* What is needed *
Print exactly the lines below between the line holding "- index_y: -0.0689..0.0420" and the line holding "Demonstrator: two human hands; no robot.", inclusive, and nothing more.

(Collected data)
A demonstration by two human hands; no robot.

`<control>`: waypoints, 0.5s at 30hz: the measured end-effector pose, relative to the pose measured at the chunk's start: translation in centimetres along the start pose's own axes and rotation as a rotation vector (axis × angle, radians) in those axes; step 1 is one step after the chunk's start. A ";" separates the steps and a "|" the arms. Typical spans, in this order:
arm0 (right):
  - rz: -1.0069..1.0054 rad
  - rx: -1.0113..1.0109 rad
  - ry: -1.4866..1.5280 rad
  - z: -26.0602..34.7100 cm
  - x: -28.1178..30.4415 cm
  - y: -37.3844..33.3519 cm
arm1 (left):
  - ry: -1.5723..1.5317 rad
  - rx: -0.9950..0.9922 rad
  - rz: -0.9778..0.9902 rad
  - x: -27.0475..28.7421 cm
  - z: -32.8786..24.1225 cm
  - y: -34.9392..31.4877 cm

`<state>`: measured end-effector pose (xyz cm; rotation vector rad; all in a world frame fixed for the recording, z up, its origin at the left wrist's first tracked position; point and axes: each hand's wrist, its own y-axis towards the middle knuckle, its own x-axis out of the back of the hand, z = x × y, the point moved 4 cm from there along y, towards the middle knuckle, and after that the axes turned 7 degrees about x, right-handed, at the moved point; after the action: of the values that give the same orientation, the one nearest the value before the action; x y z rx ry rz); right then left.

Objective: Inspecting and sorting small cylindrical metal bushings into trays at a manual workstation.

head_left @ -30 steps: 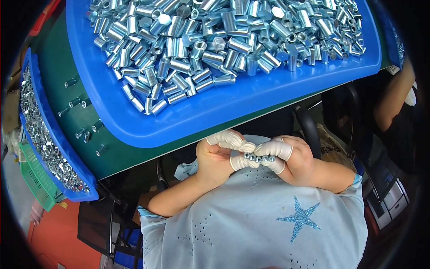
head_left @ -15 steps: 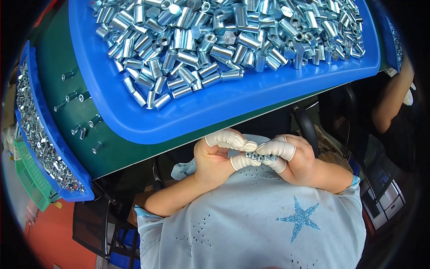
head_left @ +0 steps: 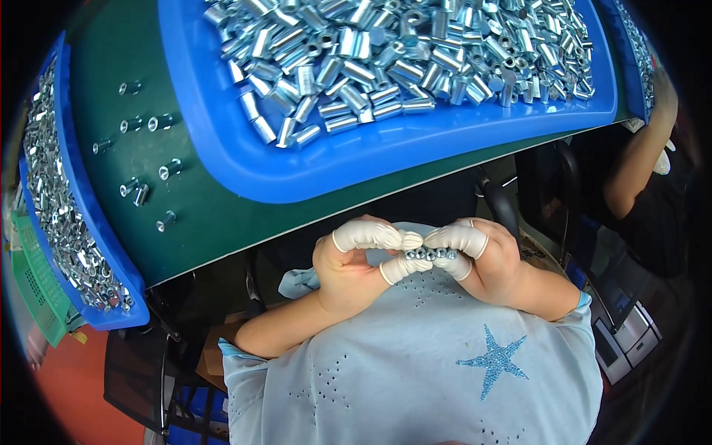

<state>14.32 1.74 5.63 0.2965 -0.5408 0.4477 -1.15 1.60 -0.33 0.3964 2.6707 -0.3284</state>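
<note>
Apparently so that none slips, the left hand (head_left: 348, 259) and right hand (head_left: 489, 256) pinch one row of small, silver, round metal pieces (head_left: 431, 254) between nearly closed, white-sheathed fingers (head_left: 460, 238), above the pale-blue cloth shirt (head_left: 400, 348).

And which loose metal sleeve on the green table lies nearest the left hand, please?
The loose sleeve lowest in view, nearest the table's front edge; the others lie farther back.

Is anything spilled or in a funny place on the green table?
Several loose metal pieces lie scattered on the green table, between the big blue tray and the left blue tray. That looks odd because most others are heaped inside trays.
</note>
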 end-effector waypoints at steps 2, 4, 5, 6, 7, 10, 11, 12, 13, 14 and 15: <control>0.017 -0.033 0.022 0.2 -0.3 0.3 | -0.004 -0.015 -0.034 0.4 -0.3 -0.4; 0.032 -0.045 0.027 0.6 -0.7 0.7 | 0.075 -0.027 -0.051 1.0 -0.6 -1.0; 0.030 -0.044 0.029 0.7 -0.9 0.9 | 0.116 -0.033 -0.060 1.3 -0.7 -1.2; 0.028 -0.043 0.030 0.9 -1.1 1.1 | 0.110 -0.041 -0.062 1.5 -0.9 -1.4; 0.026 -0.042 0.031 1.1 -1.3 1.3 | 0.117 -0.059 -0.069 1.7 -1.1 -1.5; 0.042 -0.029 0.013 1.8 -2.0 2.1 | 0.129 -0.102 -0.085 2.6 -1.8 -1.9; 0.048 -0.024 0.009 2.0 -2.2 2.4 | 0.156 -0.113 -0.055 3.0 -1.9 -2.2; 0.053 -0.017 0.005 2.2 -2.4 2.6 | 0.184 -0.123 -0.025 3.3 -2.1 -2.4; 0.053 -0.010 0.019 2.3 -2.7 2.9 | 0.213 -0.135 0.005 3.5 -2.3 -2.6; 0.053 -0.001 0.034 2.6 -2.9 3.2 | 0.213 -0.144 -0.002 3.7 -2.6 -2.8; 0.053 0.010 0.050 2.8 -3.1 3.6 | 0.214 -0.154 -0.006 3.9 -2.9 -2.9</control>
<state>9.03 2.74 6.76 0.2804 -0.4988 0.5077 -6.61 0.57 1.02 0.3958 2.8818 -0.0835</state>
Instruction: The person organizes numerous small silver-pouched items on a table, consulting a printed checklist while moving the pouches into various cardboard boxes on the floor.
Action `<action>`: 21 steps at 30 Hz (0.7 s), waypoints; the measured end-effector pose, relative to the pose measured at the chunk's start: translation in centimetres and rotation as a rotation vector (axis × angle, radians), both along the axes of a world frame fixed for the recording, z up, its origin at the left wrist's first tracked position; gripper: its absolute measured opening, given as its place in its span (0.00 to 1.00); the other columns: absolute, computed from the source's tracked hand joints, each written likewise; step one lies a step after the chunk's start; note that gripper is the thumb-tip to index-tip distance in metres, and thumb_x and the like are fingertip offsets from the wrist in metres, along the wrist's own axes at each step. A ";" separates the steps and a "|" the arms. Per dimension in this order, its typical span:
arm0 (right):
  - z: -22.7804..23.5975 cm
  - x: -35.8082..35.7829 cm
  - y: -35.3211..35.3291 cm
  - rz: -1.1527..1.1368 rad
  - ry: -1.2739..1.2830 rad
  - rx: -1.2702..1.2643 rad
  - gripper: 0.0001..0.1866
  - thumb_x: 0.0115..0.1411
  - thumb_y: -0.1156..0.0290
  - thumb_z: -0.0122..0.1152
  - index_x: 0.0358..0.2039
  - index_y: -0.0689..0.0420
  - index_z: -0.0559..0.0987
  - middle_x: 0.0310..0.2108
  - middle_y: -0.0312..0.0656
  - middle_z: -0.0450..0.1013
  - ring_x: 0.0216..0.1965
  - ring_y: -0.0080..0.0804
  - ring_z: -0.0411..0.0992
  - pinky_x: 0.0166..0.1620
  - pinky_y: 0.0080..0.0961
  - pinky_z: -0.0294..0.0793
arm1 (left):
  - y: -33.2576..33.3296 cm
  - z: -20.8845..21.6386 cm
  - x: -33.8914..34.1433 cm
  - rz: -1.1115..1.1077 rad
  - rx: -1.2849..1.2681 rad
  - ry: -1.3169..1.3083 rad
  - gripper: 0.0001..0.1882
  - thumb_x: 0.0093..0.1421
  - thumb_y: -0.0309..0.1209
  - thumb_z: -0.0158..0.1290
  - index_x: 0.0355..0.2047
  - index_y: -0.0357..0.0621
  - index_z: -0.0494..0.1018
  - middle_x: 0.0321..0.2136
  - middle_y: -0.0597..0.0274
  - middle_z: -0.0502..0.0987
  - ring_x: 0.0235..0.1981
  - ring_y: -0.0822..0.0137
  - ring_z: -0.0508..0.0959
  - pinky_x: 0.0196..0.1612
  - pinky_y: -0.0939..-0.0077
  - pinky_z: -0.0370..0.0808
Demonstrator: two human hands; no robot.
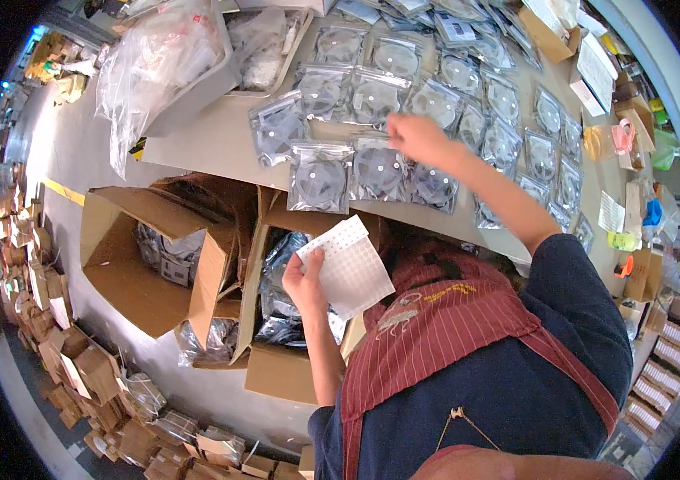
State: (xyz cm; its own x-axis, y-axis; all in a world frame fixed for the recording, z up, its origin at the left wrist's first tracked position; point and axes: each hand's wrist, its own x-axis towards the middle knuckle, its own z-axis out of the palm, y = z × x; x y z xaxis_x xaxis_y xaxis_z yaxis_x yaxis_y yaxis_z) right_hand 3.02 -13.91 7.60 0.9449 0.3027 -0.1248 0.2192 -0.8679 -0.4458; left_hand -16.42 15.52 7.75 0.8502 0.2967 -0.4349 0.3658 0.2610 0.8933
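My left hand [306,282] grips a white sheet of small round stickers [348,268] by its left edge, thumb on top, in front of the table's near edge. Over the bags, my right hand [420,138] is closed with its fingertips pressed together. Whether anything sits between those fingertips is too small to tell. Just below it lies a clear zip bag [378,172] with a grey round part inside. Beside that one are another zip bag [319,180] and a bag [434,186] partly behind my right forearm. Several similar bags show a small white dot in the middle.
Grey bins [196,100] with clear plastic bags stand at the table's far left. More bags are piled at the far edge. Below the near edge are open cardboard boxes [136,280] holding bagged parts. Small cartons [592,76] line the right side of the table.
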 end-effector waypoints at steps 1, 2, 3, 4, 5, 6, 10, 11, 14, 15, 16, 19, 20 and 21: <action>-0.6 1.8 -0.9 -0.015 -0.041 0.139 0.08 0.55 0.73 0.63 0.33 0.58 0.74 0.30 0.45 0.76 0.32 0.46 0.76 0.36 0.39 0.75 | -0.1 -0.1 -0.1 0.004 -0.004 0.004 0.10 0.62 0.27 0.60 0.40 0.32 0.78 0.34 0.61 0.82 0.31 0.76 0.78 0.36 0.82 0.74; -1.4 3.7 -1.6 -0.024 -0.079 0.279 0.07 0.54 0.74 0.63 0.33 0.57 0.74 0.30 0.45 0.76 0.32 0.44 0.76 0.37 0.37 0.76 | -0.2 -0.2 -0.3 -0.006 0.007 0.008 0.11 0.62 0.27 0.59 0.40 0.32 0.78 0.34 0.62 0.82 0.31 0.76 0.77 0.36 0.82 0.73; -2.1 5.6 -2.2 -0.036 -0.090 0.328 0.07 0.54 0.76 0.62 0.33 0.57 0.74 0.30 0.45 0.76 0.32 0.44 0.76 0.37 0.37 0.76 | -0.2 -0.4 -0.3 -0.023 0.020 0.015 0.11 0.62 0.28 0.59 0.40 0.32 0.78 0.34 0.62 0.82 0.31 0.77 0.77 0.36 0.82 0.73; -3.0 7.4 -2.5 -0.047 -0.101 0.378 0.07 0.53 0.78 0.61 0.34 0.57 0.74 0.31 0.44 0.76 0.33 0.43 0.76 0.37 0.36 0.76 | -0.2 -0.5 -0.3 -0.039 0.035 0.021 0.11 0.62 0.29 0.59 0.40 0.31 0.78 0.33 0.62 0.82 0.31 0.77 0.76 0.36 0.82 0.73; -3.7 8.5 -2.5 -0.055 -0.114 0.430 0.08 0.53 0.80 0.60 0.34 0.57 0.74 0.32 0.44 0.76 0.34 0.42 0.76 0.38 0.36 0.76 | -0.3 -0.6 -0.3 -0.053 0.051 0.025 0.12 0.63 0.29 0.59 0.40 0.31 0.78 0.33 0.63 0.81 0.31 0.77 0.76 0.36 0.83 0.73; -4.5 8.9 -2.6 -0.042 -0.138 0.318 0.11 0.52 0.79 0.61 0.37 0.57 0.74 0.34 0.46 0.75 0.38 0.44 0.76 0.40 0.37 0.76 | -0.7 -0.3 -0.3 -0.072 0.079 0.038 0.12 0.63 0.30 0.59 0.41 0.31 0.78 0.32 0.64 0.81 0.31 0.78 0.75 0.37 0.82 0.72; -3.9 8.8 -0.6 0.096 -0.280 -0.090 0.19 0.50 0.78 0.63 0.44 0.59 0.72 0.44 0.52 0.73 0.48 0.51 0.73 0.48 0.42 0.75 | -1.9 -0.6 -0.5 -0.160 0.180 0.000 0.11 0.64 0.28 0.56 0.43 0.32 0.77 0.35 0.62 0.81 0.36 0.76 0.75 0.42 0.79 0.73; -3.0 8.2 -0.3 0.137 -0.324 -0.187 0.20 0.50 0.78 0.64 0.44 0.60 0.72 0.46 0.53 0.72 0.49 0.52 0.72 0.49 0.42 0.75 | -2.5 0.3 -0.3 -0.138 0.199 -0.017 0.12 0.64 0.27 0.56 0.44 0.32 0.77 0.35 0.62 0.81 0.36 0.76 0.76 0.42 0.79 0.73; -1.9 8.6 -1.3 -0.044 -0.352 -0.233 0.21 0.50 0.75 0.67 0.44 0.61 0.72 0.47 0.52 0.71 0.50 0.52 0.71 0.50 0.42 0.75 | -3.9 2.1 0.4 -0.092 0.235 -0.051 0.13 0.64 0.27 0.56 0.46 0.33 0.75 0.37 0.60 0.80 0.36 0.74 0.77 0.43 0.79 0.73; -1.3 8.8 -1.9 -0.096 -0.408 -0.204 0.21 0.50 0.75 0.67 0.44 0.61 0.71 0.46 0.52 0.71 0.50 0.52 0.71 0.50 0.42 0.76 | -4.0 2.1 0.3 -0.082 0.225 -0.042 0.12 0.64 0.28 0.56 0.45 0.33 0.75 0.36 0.60 0.80 0.36 0.74 0.76 0.42 0.79 0.73; -0.5 8.1 -2.2 -0.105 -0.435 -0.144 0.20 0.52 0.72 0.68 0.44 0.59 0.72 0.45 0.50 0.72 0.48 0.49 0.72 0.48 0.40 0.75 | -4.1 2.1 0.3 -0.072 0.218 -0.034 0.12 0.64 0.28 0.56 0.45 0.33 0.75 0.36 0.60 0.81 0.35 0.74 0.76 0.42 0.78 0.73; 1.6 4.2 -1.0 -0.034 -0.068 0.275 0.15 0.56 0.69 0.67 0.42 0.57 0.74 0.43 0.46 0.71 0.46 0.45 0.72 0.46 0.37 0.74 | -4.7 2.6 0.9 -0.057 0.261 -0.046 0.10 0.64 0.29 0.57 0.40 0.33 0.74 0.31 0.60 0.79 0.31 0.75 0.74 0.37 0.78 0.73; 3.0 1.9 0.2 0.086 -0.023 0.337 0.14 0.56 0.68 0.67 0.41 0.57 0.74 0.41 0.44 0.71 0.46 0.42 0.72 0.46 0.35 0.74 | -5.0 2.7 0.9 -0.051 0.289 -0.054 0.10 0.64 0.30 0.57 0.39 0.33 0.74 0.29 0.60 0.79 0.30 0.76 0.73 0.35 0.77 0.72; 4.3 -0.6 1.6 0.198 0.018 0.399 0.13 0.57 0.68 0.66 0.39 0.56 0.74 0.40 0.43 0.71 0.45 0.40 0.72 0.45 0.34 0.74 | -5.1 2.5 1.0 -0.066 0.332 -0.053 0.10 0.64 0.30 0.57 0.37 0.34 0.73 0.26 0.60 0.77 0.28 0.76 0.71 0.33 0.77 0.71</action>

* Output of the exercise *
  - index_y: -0.0689..0.0420
  - index_z: -0.0559..0.0987
  - middle_x: 0.0310..0.2108
  - middle_y: -0.0312..0.0656
  - middle_z: -0.0450..0.1013
  - ring_x: 0.0216..0.1965
  - ring_y: -0.0080..0.0804
  - ring_z: -0.0411..0.0992
  - pinky_x: 0.0166..0.1620
  - pinky_y: 0.0080..0.0961
  - pinky_z: -0.0294..0.0793
arm1 (left):
  - y: -33.2576..33.3296 cm
  - z: -20.8845..21.6386 cm
  - x: -33.8914..34.1433 cm
  - rz: -1.1115..1.1077 rad
  - rx: -1.2849..1.2681 rad
  - ry: -1.3169..1.3083 rad
  - gripper: 0.0001..0.1882
  - thumb_x: 0.0093..0.1421
  - thumb_y: -0.0309..0.1209
  - thumb_z: -0.0158..0.1290
  - index_x: 0.0355..0.2047
  - index_y: -0.0357..0.0621
  - index_z: -0.0494..0.1018
  - middle_x: 0.0321..0.2136
  - middle_y: -0.0597..0.0274
  - middle_z: -0.0502..0.0987
  - ring_x: 0.0235..0.1981
  - ring_y: -0.0822..0.0137
  - ring_z: -0.0508..0.0959
  - pinky_x: 0.0196..0.1612
  - pinky_y: -0.0939..-0.0077
  - pinky_z: -0.0370..0.0808
Demonstrator: two human hands; no robot.

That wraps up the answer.